The economic outlook for 2020 is unique, as it depends on several “what-if” scenarios. That’s made it difficult for analysts to take a firm position on where they see the U.S. housing market, the Dow Jones, and the economy heading. The result has been an echoing refrain among analysts:
Everything should work out, but there’s also a chance it wont.
Analysts at Morgan Stanley see “calmer waters ahead” as trade tension dies down and the Fed maintains its accommodative policies. Chief Economist Chetan Ahya is optimistic about the global economy , saying that although the current economic expansion has persisted for over a decade, “interruptions” like the trade war with China and Europe’s debt crisis have extended the economic cycle. 2020 will probably continue that trend with another “mini-cycle recovery.”

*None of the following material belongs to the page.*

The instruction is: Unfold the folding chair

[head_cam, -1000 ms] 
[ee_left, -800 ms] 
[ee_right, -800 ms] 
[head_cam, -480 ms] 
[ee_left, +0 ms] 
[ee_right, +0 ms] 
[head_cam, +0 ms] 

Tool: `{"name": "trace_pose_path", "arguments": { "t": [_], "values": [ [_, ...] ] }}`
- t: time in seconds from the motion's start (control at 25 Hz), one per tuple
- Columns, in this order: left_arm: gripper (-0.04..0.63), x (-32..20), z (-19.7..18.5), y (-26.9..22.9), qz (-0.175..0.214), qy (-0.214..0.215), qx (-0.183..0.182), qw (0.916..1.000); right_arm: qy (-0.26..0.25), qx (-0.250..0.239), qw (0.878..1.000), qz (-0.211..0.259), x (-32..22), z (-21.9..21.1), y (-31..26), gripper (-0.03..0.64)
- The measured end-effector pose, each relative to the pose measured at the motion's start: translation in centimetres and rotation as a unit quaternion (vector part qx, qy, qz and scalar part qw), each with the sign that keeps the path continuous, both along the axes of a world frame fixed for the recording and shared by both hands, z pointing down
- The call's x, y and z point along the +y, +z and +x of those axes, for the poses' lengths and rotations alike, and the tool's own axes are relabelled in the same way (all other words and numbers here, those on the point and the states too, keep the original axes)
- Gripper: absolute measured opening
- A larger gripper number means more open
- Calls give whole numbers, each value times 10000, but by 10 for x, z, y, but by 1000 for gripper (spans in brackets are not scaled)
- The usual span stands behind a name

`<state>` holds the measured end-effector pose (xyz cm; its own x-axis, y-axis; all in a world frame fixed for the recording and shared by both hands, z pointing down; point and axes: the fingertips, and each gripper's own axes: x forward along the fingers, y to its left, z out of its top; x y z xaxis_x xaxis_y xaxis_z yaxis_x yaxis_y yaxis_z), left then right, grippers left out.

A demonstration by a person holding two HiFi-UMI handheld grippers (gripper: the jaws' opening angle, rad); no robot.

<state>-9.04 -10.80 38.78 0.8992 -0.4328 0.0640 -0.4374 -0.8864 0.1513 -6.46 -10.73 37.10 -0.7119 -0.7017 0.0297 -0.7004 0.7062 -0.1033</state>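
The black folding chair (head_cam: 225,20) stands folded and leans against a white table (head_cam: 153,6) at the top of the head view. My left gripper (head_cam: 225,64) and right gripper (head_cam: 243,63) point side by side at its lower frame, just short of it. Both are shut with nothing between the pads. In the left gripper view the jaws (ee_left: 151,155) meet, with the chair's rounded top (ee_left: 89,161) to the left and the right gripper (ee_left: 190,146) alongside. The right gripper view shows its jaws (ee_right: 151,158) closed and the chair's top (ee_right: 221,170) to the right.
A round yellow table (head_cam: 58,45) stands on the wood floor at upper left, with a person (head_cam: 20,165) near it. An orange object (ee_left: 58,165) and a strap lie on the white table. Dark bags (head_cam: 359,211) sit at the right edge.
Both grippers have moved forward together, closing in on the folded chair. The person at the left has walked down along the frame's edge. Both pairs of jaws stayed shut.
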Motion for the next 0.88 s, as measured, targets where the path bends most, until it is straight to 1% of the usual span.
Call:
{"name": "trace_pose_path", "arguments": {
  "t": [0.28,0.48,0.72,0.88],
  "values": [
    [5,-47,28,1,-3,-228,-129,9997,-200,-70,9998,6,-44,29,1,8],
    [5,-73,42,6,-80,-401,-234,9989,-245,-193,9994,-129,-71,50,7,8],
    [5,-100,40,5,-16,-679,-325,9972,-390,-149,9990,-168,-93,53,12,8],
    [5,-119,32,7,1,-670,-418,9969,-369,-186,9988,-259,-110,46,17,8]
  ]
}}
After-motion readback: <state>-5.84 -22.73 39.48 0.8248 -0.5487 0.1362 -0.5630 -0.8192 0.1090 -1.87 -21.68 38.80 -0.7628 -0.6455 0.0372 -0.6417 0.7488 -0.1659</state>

Ahya and his team see average GDP growth in 2020 coming in at 3.2%. The majority of that growth isn’t expected to come from the U.S., but from emerging markets and potentially Europe.
In the United States, MS Chief U.S. Economic Ellen Zentner says the economy is “distinctly in the late-cycle phase of recovery.” GDP growth is seen at 1.8% in 2020, down from the 2.3% expected in 2019.
Morgan Stanley is still advising investors to be defensive, though. Ahya cautioned that trade tension remains a huge risk to the global economy. If more tariffs are put in place, the result could be disastrous as central banks around the world have already used the majority of their tools leaving very little to fall back on.
Analysts at Goldman Sachs have a similar, cautiously optimistic view on 2020 saying,
The risk of a global recession remains more limited than suggested by the flat yield curve, which partly reflects a structural decline in the term premium, and the low unemployment rate, whose predictive value for inflation and aggressive monetary tightening has fallen. We also take comfort from the absence of significant private sector financial deficits in all but a few advanced economies.
Goldman noted that a Bloomberg survey of economists revealed they see a 33% chance of a recession over the next 12 months, but said its own view of that risk is far lower. The firm says the chance of recession in the U.S. next year is just 20%. A big part of Goldman’s positive outlook comes from the financial strength the firm sees in American households and businesses.
Like Morgan Stanley, Goldman noted that 2020 is full of uncertainties that call for cautious investing. The presidential election has the potential to disrupt markets, especially if there’s a shift in power. No matter who takes office though, Goldman cautioned that corporate profits will be under pressure from wage growth. That could lead to increased volatility in the U.S. stock market.
Bank of America’s Michelle Meyer agreed that the chances of a recession are low despite worries about the yield curve. She says the fact that the yield curve was only briefly inverted is encouraging— though it does suggest we are in the late stages of economic expansion.
Meyer was also optimistic about the prospects for workers, saying job security and potential wage growth both look encouraging.
She pointed to the Fed’s interest rate cuts as the reason that both mortgages and auto loans have become less expensive. She is expecting mortgage rates to remain close to current levels throughout 2020, though that may not benefit the U.S. housing market. This year has brought on a huge debate about the health of the housing market as the younger generation holds off on buying homes. Demand for homes has also been uneven, prompting some to question whether the market is on steady ground.
Dan North, the Chief Economist at Euler Hermes North America, says the U.S. housing market is on stable ground . He says that homes are “probably overvalued but not to a great degree,” and that the market is nowhere near where it was in 2005 before the bubble burst.
House prices aren’t likely to continue rising at the same clip, though. Zillow research shows that home value appreciation is likely to further slow in the coming year, with annual growth of just 2.8% expected in 2020. In December 2019, U.S. home values grew just 2.8% — the smallest annual rate since 2013.